• _Collected material_
+-------+

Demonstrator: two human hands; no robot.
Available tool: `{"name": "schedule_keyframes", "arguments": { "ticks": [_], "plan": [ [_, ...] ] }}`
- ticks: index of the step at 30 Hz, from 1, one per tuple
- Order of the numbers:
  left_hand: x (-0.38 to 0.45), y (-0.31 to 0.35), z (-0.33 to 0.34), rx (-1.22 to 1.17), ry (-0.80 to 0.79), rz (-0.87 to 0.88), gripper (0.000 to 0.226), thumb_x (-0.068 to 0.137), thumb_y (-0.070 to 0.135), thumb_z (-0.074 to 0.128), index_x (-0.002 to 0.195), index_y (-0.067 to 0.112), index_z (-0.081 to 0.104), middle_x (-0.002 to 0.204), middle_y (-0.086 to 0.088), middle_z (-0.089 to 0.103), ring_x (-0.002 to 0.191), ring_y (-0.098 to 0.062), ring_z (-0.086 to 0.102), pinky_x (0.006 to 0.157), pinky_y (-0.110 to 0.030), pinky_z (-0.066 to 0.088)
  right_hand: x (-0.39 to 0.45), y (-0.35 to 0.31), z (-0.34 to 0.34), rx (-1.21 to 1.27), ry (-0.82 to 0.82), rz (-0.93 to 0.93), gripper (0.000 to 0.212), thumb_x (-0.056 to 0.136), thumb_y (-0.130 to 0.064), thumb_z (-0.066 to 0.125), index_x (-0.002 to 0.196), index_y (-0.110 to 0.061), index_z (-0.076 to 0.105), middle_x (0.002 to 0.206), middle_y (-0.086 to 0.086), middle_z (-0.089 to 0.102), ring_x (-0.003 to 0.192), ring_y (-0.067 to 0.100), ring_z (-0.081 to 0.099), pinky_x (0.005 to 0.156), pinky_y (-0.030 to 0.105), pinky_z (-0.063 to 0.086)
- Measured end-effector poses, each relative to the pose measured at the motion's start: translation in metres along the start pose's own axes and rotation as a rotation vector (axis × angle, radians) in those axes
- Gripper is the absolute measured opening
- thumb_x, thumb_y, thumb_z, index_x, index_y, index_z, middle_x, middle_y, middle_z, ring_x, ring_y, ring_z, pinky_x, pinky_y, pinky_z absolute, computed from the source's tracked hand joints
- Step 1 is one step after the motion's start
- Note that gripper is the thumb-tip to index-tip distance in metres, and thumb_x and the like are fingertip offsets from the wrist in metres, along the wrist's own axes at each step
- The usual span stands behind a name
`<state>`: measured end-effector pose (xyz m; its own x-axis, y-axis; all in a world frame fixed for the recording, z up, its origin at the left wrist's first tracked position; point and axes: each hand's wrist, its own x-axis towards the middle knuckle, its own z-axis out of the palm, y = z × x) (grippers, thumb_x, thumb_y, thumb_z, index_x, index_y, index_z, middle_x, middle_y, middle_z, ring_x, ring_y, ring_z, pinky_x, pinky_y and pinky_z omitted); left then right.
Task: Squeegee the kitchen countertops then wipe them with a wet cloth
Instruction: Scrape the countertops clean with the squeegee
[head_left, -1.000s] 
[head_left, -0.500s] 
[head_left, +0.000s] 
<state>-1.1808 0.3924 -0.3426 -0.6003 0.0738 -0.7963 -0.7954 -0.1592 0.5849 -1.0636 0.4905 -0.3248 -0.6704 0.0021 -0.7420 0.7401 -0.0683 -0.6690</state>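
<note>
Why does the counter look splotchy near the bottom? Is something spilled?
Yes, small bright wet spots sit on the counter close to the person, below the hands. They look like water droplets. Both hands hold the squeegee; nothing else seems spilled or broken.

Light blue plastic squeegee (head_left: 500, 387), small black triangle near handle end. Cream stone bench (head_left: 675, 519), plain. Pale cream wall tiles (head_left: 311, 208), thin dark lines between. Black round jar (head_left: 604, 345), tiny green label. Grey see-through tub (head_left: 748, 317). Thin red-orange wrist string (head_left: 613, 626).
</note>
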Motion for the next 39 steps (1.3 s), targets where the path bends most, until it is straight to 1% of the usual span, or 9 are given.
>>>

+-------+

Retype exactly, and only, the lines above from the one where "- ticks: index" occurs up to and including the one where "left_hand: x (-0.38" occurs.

- ticks: index of the step at 30 Hz, from 1, one per tuple
- Order of the numbers:
  left_hand: x (-0.38 to 0.45), y (-0.31 to 0.35), z (-0.33 to 0.34), rx (-1.22 to 1.17), ry (-0.80 to 0.79), rz (-0.87 to 0.88), gripper (0.000 to 0.226), thumb_x (-0.068 to 0.137), thumb_y (-0.070 to 0.135), thumb_z (-0.074 to 0.128), index_x (-0.002 to 0.195), index_y (-0.067 to 0.112), index_z (-0.081 to 0.104), middle_x (-0.002 to 0.204), middle_y (-0.086 to 0.088), middle_z (-0.089 to 0.103), ring_x (-0.002 to 0.191), ring_y (-0.098 to 0.062), ring_z (-0.086 to 0.102), pinky_x (0.006 to 0.157), pinky_y (-0.110 to 0.030), pinky_z (-0.066 to 0.088)

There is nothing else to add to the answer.